CF Sleeves

Expertise and know-how available for all builders from Class Members

Moderators: admin, Kevin

CF Sleeves

Postby admin » Wed Jun 06, 2012 2:00 am

as seen on solarcomposites.com

http://www.solarcomposites.com/

so, having never worked with these, what's the deal? How much expansion can one expect over a mandrel's OD? Example: with a 1.5 inch mandrel, would I then buy a 1.5" sleeve? In a layup, would I then fit another 1.5 inch sleeve over the previous one? What about a third layer in the layup?

can I use these sleeves on an oblong form? an irregularly shaped form or one that goes into a complex curve with a gradual increase in OD?

I guess I am asking how much stretch do these things have? CF cloth is pretty pliable, so I reckon the sleeves are the same. So I guess it's the same resin techinque as cloth, wet out the mandrel, slide on the sleeve and wet out the exterior of the sleeve? Has anyone used the shrink-wrap technique that the website mentions?

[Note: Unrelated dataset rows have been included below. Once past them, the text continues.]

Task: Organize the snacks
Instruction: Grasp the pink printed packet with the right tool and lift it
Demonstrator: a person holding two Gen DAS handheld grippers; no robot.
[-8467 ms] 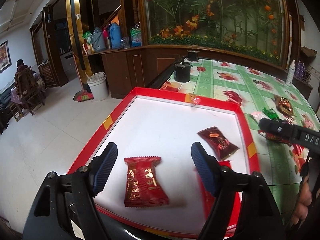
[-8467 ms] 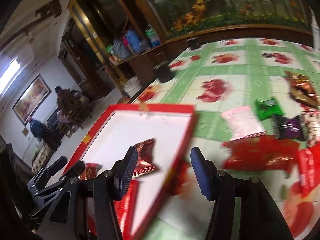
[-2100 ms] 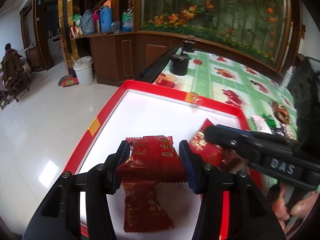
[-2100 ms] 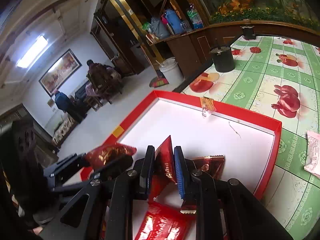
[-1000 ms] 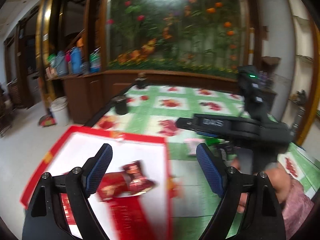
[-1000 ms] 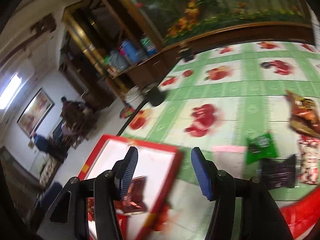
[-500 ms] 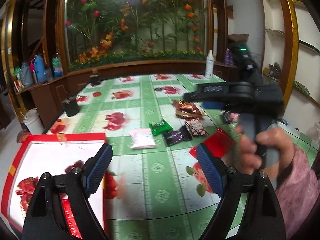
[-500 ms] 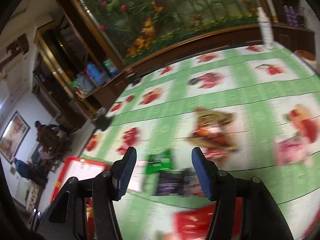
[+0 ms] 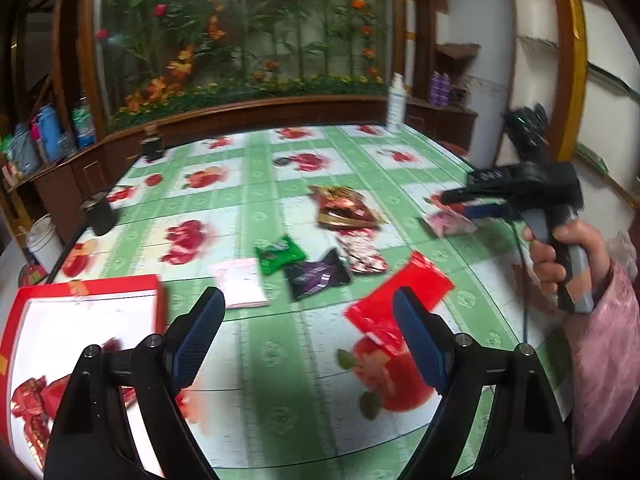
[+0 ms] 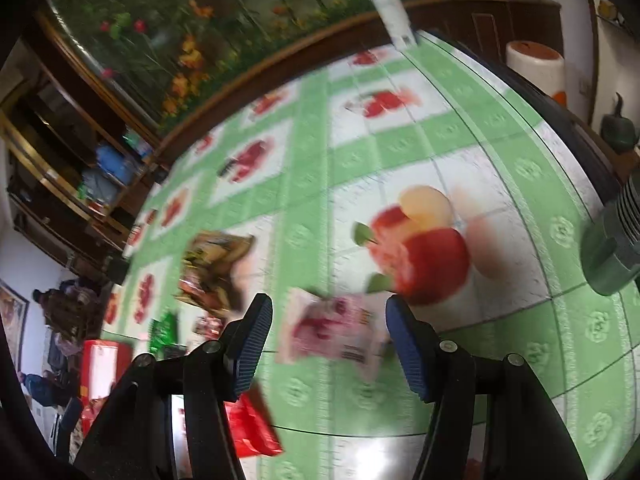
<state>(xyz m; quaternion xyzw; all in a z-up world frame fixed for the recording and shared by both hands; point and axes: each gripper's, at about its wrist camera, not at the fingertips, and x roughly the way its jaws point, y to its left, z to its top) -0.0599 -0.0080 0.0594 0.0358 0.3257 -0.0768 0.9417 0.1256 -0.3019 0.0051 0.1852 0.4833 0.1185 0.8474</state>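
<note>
My left gripper [image 9: 310, 332] hangs open and empty over the green fruit-print tablecloth, its right finger next to a flat red packet [image 9: 400, 304]. The red tray [image 9: 88, 292] with red snacks [image 9: 36, 400] lies at the lower left. Loose snacks lie ahead: pink-white [image 9: 240, 282], green [image 9: 280, 254], purple [image 9: 318, 276], red-white [image 9: 362, 254] and brown-gold [image 9: 344, 210]. My right gripper [image 10: 330, 336], its jaws opening, hovers over a pink packet [image 10: 332, 330]. The packet shows between the fingers, and the pads stand clear of it. In the left wrist view that gripper [image 9: 456, 206] is above the pink packet [image 9: 450, 224].
A white bottle [image 10: 394, 12] stands at the table's far edge, and an orange-lidded container [image 10: 536, 64] beyond the right edge. A grey-green object [image 10: 612, 256] sits at the right. A black cup [image 9: 98, 212] stands at the left edge. A hand and pink sleeve [image 9: 600, 320] hold the right gripper.
Both grippers have swung right, away from the tray and over the loose snacks. The right gripper has come down over the pink packet and its jaws stand a little wider.
</note>
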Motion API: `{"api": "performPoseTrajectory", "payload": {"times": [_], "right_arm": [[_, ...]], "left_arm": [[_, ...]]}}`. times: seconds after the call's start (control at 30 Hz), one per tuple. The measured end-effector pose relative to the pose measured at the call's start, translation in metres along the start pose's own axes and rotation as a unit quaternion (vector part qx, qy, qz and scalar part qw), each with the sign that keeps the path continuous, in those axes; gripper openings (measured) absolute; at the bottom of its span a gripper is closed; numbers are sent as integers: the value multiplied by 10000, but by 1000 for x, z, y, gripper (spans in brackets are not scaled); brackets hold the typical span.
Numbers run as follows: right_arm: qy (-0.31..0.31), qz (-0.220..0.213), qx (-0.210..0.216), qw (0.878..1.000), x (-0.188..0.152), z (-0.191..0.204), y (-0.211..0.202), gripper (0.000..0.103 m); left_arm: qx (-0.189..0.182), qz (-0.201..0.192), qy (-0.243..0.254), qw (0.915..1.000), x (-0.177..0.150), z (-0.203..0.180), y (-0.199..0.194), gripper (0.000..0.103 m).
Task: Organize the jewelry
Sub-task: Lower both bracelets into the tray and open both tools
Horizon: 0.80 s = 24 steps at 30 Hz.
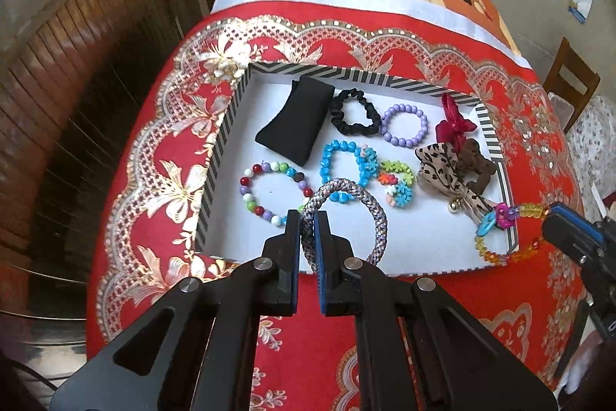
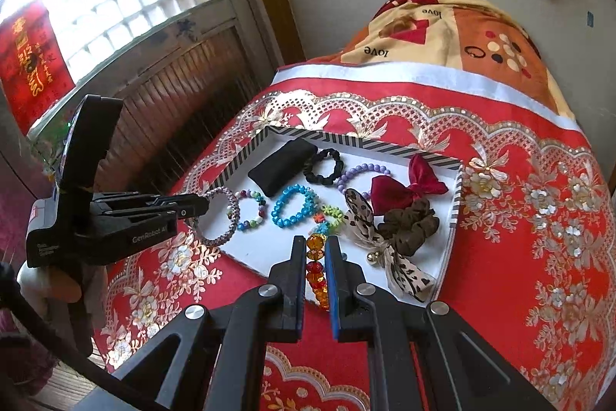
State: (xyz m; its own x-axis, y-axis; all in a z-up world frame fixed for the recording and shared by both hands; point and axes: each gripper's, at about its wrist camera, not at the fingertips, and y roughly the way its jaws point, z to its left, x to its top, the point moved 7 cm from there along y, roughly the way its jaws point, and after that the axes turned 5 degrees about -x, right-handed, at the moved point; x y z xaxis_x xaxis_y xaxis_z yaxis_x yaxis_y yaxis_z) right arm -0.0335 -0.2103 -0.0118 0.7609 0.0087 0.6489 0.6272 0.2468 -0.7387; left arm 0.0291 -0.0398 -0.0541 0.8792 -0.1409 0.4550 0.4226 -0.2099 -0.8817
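A white tray (image 1: 404,245) with a striped rim sits on the red cloth and holds several bracelets and hair ties. My left gripper (image 1: 308,218) is shut on a grey braided ring (image 1: 369,203) and holds it over the tray's near left part; it also shows in the right wrist view (image 2: 200,205) with the ring (image 2: 231,218). My right gripper (image 2: 315,245) is shut on an amber and red bead bracelet (image 2: 315,268) at the tray's near edge. In the left wrist view that bracelet (image 1: 496,218) hangs over the tray's right corner.
In the tray lie a black pad (image 1: 296,122), a black scrunchie (image 1: 354,112), a purple bead bracelet (image 1: 404,124), a blue bead bracelet (image 1: 342,164), a multicolour bead bracelet (image 1: 269,191), a red bow (image 2: 408,183), a brown scrunchie (image 2: 412,226) and a leopard bow (image 2: 385,249). A wooden chair (image 1: 569,83) stands at the right.
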Motion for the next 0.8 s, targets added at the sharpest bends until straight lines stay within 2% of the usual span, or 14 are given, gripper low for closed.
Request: {"api": "performPoseTrajectory", "payload": {"times": [0.4, 0.6, 0.8], "right_arm": [[292, 413, 298, 9983, -2, 4, 62, 9], [513, 826, -113, 9952, -22, -32, 89, 9], [666, 1017, -415, 9917, -38, -59, 98, 9]], "left_arm": [[-94, 431, -137, 9989, 7, -3, 51, 6], [-136, 623, -67, 9979, 7, -7, 75, 6], [-138, 735, 81, 9972, 7, -13, 91, 6]]}}
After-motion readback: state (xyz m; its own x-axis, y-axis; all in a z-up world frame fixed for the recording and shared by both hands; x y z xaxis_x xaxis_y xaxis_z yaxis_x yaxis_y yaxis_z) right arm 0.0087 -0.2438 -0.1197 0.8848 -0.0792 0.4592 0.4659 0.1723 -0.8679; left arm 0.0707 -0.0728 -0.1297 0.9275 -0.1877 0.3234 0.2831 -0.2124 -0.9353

do these sleeves have a seam? or are they a continuous cylindrical weave? how do they do that?

these are questions I have about sleeves. thank you.
admin
Site Admin
 
Posts: 474
Joined: Fri Mar 25, 2011 4:17 pm

Re: CF Sleeves

Postby TexLex » Wed Jun 06, 2012 3:17 am

I could be wrong, and i would ask them, but i would buy bigger than you need. I tried it actual size and its a pain geting it expanded on the mandril and then the fibers were not straight. Then again, i might have done it wrong.
TexLex

Peregrine
Hull 030
http://i550peregrine.blogspot.com/
TexLex
 
Posts: 35
Joined: Tue Mar 29, 2011 3:39 pm

Re: CF Sleeves

Postby Chad » Wed Jun 06, 2012 3:47 am

Most answers are on the Soller website- different sleeves have different "stretchability"- he lists diameter ranges for each sleeve. At the small end of a sleeve's range, he fibers are closer to aligned with the length axis (say +/-30 degrees), and at full expansion the fibers get close to perpendicular (say +/- 70 degrees). Unless you're engineering things to the nth degree, this probably won't matter.

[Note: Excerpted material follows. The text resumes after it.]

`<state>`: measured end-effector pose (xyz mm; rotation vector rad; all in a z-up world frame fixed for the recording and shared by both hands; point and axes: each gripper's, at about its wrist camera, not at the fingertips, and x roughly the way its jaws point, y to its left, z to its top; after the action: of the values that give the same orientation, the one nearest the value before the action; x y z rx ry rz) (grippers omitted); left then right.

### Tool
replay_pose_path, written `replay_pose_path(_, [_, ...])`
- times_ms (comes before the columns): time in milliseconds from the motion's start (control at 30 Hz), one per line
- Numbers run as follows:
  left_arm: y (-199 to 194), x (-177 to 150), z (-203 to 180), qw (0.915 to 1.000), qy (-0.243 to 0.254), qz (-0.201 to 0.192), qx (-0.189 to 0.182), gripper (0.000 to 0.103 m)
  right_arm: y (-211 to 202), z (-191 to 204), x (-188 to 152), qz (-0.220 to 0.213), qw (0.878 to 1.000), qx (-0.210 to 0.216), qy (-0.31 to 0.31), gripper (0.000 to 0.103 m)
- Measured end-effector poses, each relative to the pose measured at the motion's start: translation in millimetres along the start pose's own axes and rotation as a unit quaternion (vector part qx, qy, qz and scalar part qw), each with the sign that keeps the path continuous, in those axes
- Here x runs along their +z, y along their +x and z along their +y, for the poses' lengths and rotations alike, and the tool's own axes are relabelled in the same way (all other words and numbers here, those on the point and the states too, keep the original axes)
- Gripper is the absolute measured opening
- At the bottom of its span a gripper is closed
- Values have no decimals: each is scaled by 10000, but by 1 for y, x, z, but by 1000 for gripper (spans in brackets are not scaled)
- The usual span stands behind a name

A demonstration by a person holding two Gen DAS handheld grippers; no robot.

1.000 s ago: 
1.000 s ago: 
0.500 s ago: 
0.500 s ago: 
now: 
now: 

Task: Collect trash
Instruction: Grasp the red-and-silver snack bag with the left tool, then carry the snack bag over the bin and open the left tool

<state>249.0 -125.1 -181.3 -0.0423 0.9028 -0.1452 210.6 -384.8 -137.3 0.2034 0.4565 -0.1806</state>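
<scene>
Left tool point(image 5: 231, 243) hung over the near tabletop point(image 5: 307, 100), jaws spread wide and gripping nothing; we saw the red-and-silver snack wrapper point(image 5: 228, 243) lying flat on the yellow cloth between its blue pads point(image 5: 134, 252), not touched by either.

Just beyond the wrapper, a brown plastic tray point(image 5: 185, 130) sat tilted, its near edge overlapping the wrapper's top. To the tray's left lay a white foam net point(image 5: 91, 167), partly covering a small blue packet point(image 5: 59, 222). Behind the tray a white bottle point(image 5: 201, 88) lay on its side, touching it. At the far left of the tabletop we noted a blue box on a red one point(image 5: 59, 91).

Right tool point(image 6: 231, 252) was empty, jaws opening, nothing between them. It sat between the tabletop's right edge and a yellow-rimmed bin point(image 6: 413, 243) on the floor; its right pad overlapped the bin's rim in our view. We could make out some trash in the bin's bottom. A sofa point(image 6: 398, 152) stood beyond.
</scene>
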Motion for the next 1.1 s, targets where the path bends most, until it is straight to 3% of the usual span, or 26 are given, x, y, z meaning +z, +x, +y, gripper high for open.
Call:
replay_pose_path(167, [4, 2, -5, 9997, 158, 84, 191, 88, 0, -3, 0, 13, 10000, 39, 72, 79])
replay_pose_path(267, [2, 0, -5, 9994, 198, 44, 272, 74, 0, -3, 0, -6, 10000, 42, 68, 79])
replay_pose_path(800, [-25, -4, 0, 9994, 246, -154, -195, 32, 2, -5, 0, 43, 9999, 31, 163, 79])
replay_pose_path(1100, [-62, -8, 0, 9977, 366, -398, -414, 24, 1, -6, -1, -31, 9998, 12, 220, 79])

A rule of thumb for most tubular structures is to divide the reinforcement 80/20 between uni and off-axis fibers, and try to keep the laminate balanced or symmetrical from inside to outside. If you can't do figures to design the laminate schedule, then copy the thickness of a known, successfully used aluminum section. The part will usually be a little stronger, and you'll save weight by the difference in density from the aluminum example to the carbon part. An example is a gnav strut- other similar boats use a 1.25" x 1/16" wall aluminum tube, so find a mandrel that's close and work out the laminate as 1/16" / .0018" of thickness per oz of cloth or fiber = 35 oz of fiber needed. I'd use a 6oz sleeve (can't get any thinner I don't think), 24 oz of uni (just tapes cut so their width roughly matches the circumference), followed by an outer layer of 6oz sleeve.

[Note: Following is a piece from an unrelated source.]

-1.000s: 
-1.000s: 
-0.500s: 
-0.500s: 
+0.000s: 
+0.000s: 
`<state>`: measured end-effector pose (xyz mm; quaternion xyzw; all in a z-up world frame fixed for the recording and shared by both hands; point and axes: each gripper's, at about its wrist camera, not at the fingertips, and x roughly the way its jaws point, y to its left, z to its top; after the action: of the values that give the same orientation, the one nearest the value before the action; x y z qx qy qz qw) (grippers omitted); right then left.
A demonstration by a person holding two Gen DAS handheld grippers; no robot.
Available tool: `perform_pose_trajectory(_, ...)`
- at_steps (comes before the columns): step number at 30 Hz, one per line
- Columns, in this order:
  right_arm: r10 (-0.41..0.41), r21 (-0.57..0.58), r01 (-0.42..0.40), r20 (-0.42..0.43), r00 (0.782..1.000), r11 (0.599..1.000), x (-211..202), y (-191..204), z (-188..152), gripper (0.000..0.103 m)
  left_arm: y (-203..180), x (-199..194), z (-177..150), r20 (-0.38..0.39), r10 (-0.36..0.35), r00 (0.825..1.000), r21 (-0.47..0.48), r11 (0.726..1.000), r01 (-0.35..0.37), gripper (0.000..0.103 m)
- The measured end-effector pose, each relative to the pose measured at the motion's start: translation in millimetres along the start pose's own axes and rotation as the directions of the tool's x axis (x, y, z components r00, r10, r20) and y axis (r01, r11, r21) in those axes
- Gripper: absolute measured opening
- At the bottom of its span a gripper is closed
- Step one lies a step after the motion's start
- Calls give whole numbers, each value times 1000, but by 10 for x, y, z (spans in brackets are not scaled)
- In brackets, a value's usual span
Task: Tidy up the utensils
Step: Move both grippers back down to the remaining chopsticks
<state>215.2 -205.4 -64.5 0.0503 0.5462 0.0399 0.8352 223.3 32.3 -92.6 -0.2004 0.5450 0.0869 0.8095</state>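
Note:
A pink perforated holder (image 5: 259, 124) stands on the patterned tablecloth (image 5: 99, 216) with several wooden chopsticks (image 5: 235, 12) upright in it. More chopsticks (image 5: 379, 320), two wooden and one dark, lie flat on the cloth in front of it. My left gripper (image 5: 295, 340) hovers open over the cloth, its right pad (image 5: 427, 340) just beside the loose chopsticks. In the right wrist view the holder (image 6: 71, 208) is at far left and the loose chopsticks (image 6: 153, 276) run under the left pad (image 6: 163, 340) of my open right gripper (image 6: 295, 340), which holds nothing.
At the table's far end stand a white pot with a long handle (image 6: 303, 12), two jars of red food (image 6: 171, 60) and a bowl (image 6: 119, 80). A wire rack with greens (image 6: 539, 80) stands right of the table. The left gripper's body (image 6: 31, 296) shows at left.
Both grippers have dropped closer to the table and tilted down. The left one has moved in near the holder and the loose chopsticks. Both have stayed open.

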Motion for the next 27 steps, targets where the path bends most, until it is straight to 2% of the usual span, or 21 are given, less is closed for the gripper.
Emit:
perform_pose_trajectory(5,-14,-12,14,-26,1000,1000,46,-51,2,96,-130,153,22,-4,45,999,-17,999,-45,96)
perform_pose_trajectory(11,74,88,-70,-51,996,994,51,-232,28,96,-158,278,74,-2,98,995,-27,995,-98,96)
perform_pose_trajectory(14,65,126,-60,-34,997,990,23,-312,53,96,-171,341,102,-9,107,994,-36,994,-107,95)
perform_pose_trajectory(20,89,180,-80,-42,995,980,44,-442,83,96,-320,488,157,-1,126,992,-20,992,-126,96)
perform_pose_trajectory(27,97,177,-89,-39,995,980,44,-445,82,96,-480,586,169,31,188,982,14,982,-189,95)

Small sleeves you can wet out on a table and then ooch over the mandrel, or wet it out in place with a brush. Tapes should definitely be done on a table, then after your last sleeve you need to aggressively "milk" the cover in each direction. It really helps if you've left a little extra sleeve at each end, so you can clamp it to something overhead and hang something heavy below. This will get you good consolidation, and you can probably use your gloved hands to also sort of squeegie a little excess resin out as well.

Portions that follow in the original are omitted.